━━━━━ Material shown

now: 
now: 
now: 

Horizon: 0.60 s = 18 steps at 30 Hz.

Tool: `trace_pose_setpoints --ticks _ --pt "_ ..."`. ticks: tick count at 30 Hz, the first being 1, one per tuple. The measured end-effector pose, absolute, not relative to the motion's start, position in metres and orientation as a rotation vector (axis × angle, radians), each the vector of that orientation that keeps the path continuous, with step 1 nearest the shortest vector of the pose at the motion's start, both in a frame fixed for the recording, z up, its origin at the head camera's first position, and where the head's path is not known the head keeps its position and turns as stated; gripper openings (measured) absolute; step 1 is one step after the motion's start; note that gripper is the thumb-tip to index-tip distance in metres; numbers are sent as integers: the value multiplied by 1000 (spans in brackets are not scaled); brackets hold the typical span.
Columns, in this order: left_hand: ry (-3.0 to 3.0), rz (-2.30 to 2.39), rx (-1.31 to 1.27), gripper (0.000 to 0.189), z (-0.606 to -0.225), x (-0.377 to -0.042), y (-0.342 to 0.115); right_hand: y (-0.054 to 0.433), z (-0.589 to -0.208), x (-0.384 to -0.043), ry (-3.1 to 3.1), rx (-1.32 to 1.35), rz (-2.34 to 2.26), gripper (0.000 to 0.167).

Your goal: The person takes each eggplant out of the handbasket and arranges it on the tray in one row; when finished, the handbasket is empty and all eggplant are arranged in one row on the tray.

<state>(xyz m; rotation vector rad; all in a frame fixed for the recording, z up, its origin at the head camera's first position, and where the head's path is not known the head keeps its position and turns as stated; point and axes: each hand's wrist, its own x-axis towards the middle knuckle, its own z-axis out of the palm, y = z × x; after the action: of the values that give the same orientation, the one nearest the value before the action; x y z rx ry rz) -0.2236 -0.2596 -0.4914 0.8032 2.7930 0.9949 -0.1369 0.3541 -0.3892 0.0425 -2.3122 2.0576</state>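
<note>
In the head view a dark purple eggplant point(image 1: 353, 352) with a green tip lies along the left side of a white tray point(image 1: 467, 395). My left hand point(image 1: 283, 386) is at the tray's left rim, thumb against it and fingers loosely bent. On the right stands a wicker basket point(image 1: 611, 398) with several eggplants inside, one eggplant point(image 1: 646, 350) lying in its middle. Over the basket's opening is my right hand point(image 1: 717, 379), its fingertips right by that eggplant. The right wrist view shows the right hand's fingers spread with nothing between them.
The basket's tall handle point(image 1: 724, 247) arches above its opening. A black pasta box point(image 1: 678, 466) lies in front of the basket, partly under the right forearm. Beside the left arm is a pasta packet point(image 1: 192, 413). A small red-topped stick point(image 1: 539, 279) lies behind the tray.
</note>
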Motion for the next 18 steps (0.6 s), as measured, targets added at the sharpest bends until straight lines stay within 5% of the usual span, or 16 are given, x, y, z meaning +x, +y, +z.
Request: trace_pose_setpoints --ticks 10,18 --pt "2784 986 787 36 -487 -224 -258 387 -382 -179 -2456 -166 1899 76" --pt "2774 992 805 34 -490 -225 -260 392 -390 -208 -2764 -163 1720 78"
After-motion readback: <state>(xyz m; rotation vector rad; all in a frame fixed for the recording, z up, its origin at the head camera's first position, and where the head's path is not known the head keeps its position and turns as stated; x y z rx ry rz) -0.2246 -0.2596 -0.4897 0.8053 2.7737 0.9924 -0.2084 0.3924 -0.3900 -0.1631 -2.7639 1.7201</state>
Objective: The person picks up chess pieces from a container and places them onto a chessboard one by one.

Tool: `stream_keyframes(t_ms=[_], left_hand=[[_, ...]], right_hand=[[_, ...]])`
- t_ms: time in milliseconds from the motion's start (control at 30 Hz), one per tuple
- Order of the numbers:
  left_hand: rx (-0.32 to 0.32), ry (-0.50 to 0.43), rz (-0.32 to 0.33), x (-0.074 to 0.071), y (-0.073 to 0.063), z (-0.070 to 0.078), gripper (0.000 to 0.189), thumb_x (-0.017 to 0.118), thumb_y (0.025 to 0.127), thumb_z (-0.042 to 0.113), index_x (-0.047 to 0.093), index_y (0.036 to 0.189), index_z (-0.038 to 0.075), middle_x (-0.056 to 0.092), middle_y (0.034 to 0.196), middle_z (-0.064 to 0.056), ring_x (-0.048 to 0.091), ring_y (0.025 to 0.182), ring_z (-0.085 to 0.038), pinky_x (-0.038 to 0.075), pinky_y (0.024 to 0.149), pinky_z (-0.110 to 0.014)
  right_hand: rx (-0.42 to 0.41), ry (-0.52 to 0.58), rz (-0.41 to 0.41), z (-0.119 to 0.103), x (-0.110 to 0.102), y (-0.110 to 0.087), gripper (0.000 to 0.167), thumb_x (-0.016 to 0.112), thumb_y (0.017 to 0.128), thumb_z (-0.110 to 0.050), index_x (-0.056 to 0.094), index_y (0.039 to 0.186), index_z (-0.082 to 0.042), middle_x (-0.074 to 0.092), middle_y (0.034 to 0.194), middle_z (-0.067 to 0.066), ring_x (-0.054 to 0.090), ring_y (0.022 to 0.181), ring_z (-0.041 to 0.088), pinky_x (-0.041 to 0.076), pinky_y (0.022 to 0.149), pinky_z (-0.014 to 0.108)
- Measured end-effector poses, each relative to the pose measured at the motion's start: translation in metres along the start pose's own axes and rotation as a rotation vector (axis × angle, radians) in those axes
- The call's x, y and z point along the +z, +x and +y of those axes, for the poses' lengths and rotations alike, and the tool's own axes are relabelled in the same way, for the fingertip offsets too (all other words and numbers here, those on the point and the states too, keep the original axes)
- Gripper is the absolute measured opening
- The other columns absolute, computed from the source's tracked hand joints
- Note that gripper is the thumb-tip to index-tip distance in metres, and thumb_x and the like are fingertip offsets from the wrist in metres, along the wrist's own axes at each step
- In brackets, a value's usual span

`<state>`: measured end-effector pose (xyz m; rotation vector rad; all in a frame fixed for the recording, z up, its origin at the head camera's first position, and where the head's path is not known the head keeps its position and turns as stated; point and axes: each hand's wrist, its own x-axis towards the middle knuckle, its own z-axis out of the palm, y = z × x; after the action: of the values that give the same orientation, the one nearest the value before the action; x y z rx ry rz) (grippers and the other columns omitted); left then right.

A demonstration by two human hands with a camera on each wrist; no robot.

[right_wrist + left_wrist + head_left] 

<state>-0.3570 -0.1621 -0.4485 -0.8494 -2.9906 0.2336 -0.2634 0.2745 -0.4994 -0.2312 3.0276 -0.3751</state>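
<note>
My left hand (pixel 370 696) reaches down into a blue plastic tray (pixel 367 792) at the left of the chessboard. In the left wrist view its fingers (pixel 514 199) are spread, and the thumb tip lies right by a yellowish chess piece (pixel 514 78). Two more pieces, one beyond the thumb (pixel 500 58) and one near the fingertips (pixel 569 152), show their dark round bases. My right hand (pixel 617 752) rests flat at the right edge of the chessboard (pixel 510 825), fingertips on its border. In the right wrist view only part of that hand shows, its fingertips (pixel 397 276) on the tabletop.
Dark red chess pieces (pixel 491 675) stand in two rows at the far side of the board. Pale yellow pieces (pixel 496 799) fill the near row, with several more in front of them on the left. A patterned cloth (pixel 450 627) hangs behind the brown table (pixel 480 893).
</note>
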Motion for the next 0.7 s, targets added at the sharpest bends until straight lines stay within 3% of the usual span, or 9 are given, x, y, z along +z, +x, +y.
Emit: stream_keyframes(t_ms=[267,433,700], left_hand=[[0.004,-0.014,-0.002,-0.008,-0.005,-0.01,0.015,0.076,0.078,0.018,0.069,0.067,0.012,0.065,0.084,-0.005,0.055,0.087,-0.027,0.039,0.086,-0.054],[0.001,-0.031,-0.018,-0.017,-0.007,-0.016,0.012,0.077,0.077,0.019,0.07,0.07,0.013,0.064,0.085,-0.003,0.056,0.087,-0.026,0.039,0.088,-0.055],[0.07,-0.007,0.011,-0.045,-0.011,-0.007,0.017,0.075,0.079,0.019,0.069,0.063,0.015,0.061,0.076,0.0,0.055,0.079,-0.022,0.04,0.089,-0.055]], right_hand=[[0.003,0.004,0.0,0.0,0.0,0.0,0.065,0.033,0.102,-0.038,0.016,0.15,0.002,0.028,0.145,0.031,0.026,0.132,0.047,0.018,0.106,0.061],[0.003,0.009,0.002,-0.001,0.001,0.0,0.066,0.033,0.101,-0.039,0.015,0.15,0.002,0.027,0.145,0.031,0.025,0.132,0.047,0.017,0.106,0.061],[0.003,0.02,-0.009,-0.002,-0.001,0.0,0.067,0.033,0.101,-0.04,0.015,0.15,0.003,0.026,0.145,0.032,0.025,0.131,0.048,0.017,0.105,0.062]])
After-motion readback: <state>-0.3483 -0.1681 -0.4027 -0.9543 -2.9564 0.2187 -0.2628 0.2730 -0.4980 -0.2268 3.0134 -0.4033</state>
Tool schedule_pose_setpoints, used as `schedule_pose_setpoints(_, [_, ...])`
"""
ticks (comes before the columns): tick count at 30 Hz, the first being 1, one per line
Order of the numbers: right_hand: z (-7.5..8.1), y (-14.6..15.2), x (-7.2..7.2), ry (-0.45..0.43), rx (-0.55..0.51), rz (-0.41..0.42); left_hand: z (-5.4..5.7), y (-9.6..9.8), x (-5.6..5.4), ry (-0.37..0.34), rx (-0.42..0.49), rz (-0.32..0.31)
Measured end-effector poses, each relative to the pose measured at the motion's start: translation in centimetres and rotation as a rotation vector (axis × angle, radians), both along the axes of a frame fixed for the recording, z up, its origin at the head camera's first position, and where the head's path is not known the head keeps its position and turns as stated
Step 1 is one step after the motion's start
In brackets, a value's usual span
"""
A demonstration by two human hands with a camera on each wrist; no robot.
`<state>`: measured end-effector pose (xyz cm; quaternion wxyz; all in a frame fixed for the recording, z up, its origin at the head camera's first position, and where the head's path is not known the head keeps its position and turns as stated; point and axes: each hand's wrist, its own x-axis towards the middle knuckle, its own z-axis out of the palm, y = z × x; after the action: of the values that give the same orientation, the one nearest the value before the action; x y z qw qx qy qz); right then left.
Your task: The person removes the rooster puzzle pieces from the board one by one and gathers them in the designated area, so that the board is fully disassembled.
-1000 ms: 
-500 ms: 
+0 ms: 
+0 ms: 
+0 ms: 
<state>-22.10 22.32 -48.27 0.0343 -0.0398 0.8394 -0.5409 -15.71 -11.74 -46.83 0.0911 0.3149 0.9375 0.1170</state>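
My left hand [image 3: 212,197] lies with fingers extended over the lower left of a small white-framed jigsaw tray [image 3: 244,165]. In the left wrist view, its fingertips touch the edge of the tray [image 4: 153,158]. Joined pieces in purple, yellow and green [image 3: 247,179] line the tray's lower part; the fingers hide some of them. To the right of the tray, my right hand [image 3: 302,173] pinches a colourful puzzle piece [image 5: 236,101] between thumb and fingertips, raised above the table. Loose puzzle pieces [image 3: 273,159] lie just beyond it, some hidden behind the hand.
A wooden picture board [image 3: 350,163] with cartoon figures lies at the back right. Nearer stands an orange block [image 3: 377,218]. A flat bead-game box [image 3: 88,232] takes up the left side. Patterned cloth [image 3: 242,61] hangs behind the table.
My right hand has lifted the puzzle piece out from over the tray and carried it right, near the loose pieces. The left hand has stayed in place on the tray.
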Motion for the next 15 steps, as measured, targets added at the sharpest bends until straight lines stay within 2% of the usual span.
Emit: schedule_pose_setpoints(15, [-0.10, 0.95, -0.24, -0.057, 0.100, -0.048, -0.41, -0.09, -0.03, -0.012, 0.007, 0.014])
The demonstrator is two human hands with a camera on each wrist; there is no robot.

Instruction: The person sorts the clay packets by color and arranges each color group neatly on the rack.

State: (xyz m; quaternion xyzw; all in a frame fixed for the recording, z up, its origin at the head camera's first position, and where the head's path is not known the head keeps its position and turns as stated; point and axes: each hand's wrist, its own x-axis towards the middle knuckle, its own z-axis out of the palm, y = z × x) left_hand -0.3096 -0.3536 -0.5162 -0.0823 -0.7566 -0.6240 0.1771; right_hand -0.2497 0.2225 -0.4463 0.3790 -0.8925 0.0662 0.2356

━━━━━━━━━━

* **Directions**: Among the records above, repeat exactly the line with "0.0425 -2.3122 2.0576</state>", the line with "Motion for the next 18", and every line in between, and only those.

* **Answer**:
<state>(xyz m; rotation vector rad; all in a frame fixed for the recording, z up, its origin at the head camera's first position, and where the head's path is not known the head keeps its position and turns as stated; point and axes: each hand's wrist, its own x-axis towards the middle knuckle, its own z-axis out of the palm, y = z × x; after the action: of the values that give the same orientation, the one nearest the value before the action; x y z rx ry rz) -0.2236 -0.2596 -0.4914 0.8032 2.7930 0.9949 -0.1369 0.3541 -0.3892 0.0425 -2.3122 2.0576</state>
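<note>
In the head view a dark purple eggplant point(image 1: 353, 352) with a green tip lies along the left side of a white tray point(image 1: 467, 395). My left hand point(image 1: 283, 386) is at the tray's left rim, thumb against it and fingers loosely bent. On the right stands a wicker basket point(image 1: 611, 398) with several eggplants inside, one eggplant point(image 1: 646, 350) lying in its middle. Over the basket's opening is my right hand point(image 1: 717, 379), its fingertips right by that eggplant. The right wrist view shows the right hand's fingers spread with nothing between them.
The basket's tall handle point(image 1: 724, 247) arches above its opening. A black pasta box point(image 1: 678, 466) lies in front of the basket, partly under the right forearm. Beside the left arm is a pasta packet point(image 1: 192, 413). A small red-topped stick point(image 1: 539, 279) lies behind the tray.
</note>
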Motion for the next 18 steps (0.6 s), as measured, targets added at the sharpest bends until straight lines stay within 5% of the usual span, or 16 are given, x, y, z meaning +x, +y, +z.

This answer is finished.